EXERCISE PROMPT:
Where the string "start" occurs in a line of the data below, that line should be copied.

PROVIDED DATA:
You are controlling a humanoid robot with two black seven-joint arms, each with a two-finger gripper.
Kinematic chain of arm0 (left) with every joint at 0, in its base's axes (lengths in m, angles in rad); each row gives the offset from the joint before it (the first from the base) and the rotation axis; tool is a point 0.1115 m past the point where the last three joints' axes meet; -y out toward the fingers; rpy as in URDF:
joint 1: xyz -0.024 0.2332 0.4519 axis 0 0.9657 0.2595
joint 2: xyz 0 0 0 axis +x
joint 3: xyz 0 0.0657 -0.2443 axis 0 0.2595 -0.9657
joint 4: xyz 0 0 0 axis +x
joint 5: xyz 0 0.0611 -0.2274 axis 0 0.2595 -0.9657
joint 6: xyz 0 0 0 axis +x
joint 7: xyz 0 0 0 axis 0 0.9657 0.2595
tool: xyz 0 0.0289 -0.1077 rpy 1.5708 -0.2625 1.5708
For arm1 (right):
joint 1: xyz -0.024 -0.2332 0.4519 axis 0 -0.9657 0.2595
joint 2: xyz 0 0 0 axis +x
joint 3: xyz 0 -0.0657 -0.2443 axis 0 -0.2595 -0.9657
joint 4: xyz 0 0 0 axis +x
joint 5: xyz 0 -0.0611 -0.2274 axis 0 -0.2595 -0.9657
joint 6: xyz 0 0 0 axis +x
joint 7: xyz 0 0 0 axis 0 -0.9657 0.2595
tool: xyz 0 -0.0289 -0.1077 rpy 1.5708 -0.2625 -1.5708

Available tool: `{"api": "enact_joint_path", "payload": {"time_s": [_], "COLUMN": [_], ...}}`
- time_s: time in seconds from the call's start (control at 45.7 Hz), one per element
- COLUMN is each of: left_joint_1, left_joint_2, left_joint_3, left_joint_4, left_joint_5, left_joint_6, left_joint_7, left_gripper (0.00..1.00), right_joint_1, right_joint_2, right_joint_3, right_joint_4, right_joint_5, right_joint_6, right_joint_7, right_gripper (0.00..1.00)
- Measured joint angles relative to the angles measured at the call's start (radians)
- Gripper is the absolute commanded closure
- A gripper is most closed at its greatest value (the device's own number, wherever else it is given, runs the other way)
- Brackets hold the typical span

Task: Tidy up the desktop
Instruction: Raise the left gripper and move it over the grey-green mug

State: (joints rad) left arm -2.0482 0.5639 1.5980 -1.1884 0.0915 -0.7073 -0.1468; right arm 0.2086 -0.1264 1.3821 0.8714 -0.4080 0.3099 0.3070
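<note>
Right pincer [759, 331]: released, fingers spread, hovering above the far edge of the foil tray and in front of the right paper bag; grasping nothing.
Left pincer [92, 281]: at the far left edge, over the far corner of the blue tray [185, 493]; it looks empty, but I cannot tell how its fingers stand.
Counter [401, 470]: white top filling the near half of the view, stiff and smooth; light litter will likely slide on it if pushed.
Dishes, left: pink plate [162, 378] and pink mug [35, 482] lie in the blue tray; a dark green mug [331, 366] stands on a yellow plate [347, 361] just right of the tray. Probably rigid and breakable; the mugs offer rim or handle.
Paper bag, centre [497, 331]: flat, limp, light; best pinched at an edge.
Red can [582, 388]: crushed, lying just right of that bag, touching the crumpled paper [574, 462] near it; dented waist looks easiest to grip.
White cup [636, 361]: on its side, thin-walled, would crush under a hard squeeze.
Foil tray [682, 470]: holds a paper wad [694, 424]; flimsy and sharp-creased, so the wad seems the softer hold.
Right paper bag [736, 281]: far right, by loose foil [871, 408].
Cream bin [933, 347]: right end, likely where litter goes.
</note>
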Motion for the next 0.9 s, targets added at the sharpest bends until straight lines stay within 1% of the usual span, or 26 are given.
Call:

OUTPUT FOR THIS EXERCISE:
- time_s: time in seconds from the call's start (control at 45.7 Hz), one per element
- Measured joint angles relative to the angles measured at the call's start (radians)

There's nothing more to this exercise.